I’m a pretty laid-back mom. My son doesn’t do a whole lot that really gets under my skin. Even when he unrolled and entire tube of toilet paper or pulled every conceivable hygiene product from beneath my bathroom sink or even when he started helping himself to kibble from our dog’s bowl—none of those things made me want to tear out chunks of my own hair.
But sit my kid down at the dinner table with me, and after about ten minutes I’m ready to grab that fish stick (or chicken nugget, or spoonful of mac & cheese or whatever other food he’s toying with instead of eating) and cram it into that angelic, condiment-covered face.
I don’t know when it happened, but sometime between my son’s first and second birthdays, he’s become quite the dinner-time challenge. We’ve tried all sorts of creative tactics to get him to willingly eat. For a while we tried to distract him with a TV show while we’d smuggle food into his gaping mouth and remind him to make like a train and chew-chew-chew. When that stopped working, we’d attempt to make him laugh, practically pulling muscles as we contorted our faces into whatever theatrical expressions would elicit a chuckle from our son, during which the one who wasn’t the designated jester would quickly stuff a morsel in his mouth. But that too lost its charm—the routine became exhausting for us, and as our son grew older, the stunts we needed to pull to achieve the same effect became more complex. At that rate, we’d have to be shooting ourselves out of a cannon by the time our son turned five.

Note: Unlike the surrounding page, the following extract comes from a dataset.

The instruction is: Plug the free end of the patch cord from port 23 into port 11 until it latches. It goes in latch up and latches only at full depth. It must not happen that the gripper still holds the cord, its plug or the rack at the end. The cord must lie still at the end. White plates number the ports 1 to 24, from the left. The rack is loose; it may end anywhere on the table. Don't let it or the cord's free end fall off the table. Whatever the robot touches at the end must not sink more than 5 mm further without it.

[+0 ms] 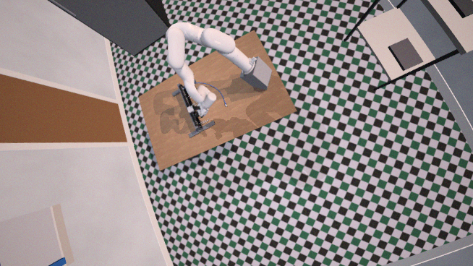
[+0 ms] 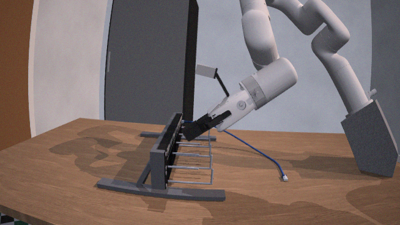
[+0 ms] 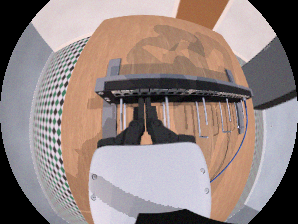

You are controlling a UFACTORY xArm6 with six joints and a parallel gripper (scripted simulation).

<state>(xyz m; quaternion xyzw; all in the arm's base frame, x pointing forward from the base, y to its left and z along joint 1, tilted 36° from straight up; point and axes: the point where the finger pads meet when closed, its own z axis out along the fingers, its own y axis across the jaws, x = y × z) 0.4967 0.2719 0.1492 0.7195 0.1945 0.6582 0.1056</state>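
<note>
The patch rack (image 1: 207, 127) (image 2: 158, 168) (image 3: 175, 80) stands upright on its feet on the table. The blue patch cord (image 1: 219, 90) (image 2: 251, 145) (image 3: 236, 164) runs from the rack's far right end, as seen in the wrist view, and curves over the table. Its free clear plug (image 1: 226, 105) (image 2: 284, 178) lies on the table in front of the rack; the gripper body hides it in the wrist view. My gripper (image 2: 187, 133) (image 3: 144, 105) is shut and empty. Its fingertips are at the port face, left of the middle in the wrist view; contact cannot be told. Port numbers are unreadable.
Thin metal cable guides (image 2: 211, 177) (image 3: 167, 112) stick out from the rack's front on both sides of the fingers. The robot's base block (image 1: 257, 75) (image 2: 371, 143) stands beyond the free plug. The table edge (image 1: 228, 143) is beyond the rack's near foot.
</note>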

And so for a time, every bite of dinner was the result of a long, calculated bargain.
Me: Have some broccoli, Rollie.
Me: Take a bite first.
Rollie: Juice please.
Me (broccoli-laden fork poised in front of his face): First take a bite.
Rollie: I want juice.
Me: You aren’t getting any juice until you take a bite of this yummy broccoli.
Rollie opens his mouth, then shuts it again as the offending broccoli approaches.
Me: Rollie, please just take this one bite and then you can have your juice.
Rollie: It’s too big.
Me: No it’s not, you can do it, just this one bite.
Rollie: No, it’s too big.
Me (after pruning the broccoli down to the size of a raisin): Here, that’s not too big. Now eat it.
Rollie opens his mouth and leans in for the bite. My shoulders relax as a smug sense of accomplishment washes over me. Then he shuts his mouth again.
Rollie: It’s too hot.
Me: There’s no way it’s too hot, Rol. It’s been sitting out for ten minutes. It’s probably cold now.
Rollie: It’s too cold.
Me: Well, I’m not heating it up—you should have eaten it ten minutes ago. Now take a bite.
Rollie: It’s yucky.
Me (sighing so heavily the force of it blows his napkin to the floor): Rollie, you ate broccoli just the other day and you loved it. You ate every bite of it and asked for more. You smiled and made yummy noises and laughed because you liked it so much. Now you are going to eat this bite of broccoli and you’re going to eat it NOW.
This will go one for several more rounds until finally, I’ll either threaten him with never giving him another drop of juice so long as we both shall live, or my husband will sense that I’m about to have a seriously meltdown, and he’ll intervene, all fresh-faced and different-approachied, making airplane noises with Rolllie’s fork, leaving me to retreat to the fridge for a much-needed adult beverage.
What I don’t understand is why my son’s resistance to ingest anything that isn’t in the shape of a goldfish or a hue not found in nature bothers me so much. He’s big for a two-year-old, energetic and fast. He never complains that he’s hungry, he’s hardly ever sick. He’s obviously getting his nutrients from somewhere. I don’t get it. Does he wait until everyone is sleeping, then raid the fridge, dining on heaps of vegetables and fruit, grains and lean meats, covering the entire food pyramid each night so he can subsist on grapes and air during the day? Or is he more like a camel, storing vitamins and minerals somewhere on his person, feeding off of them slowly through a self-induced famine?
All day long I go through a mental checklist of everything that’s passed my son’s lips, tallying up the calories, fats, proteins, vitamins, trying to determine if he needs to have applesauce for dessert (to round out his servings of fruits), of if he should have frozen yogurt instead (for calcium and protein). I expend more energy obsessing over his menu than I do actually preparing him anything.
Perhaps my son’s lack of appetite is my fault. Maybe I’m too accommodating. If he turns up his little button nose at spaghetti, I dig around for something I think he’ll accept. He seems to know this—he has no fear that he’ll starve if he refuses the first thing set before him. Maybe he should. Maybe the next time he looks from his plate of food to me like he’s about to call child protective services on me for serving such slop, I should simply remove his plate and tell him he’s not getting anything. That’ll teach him. Until he learns how to dial the phone and HRS comes knocking.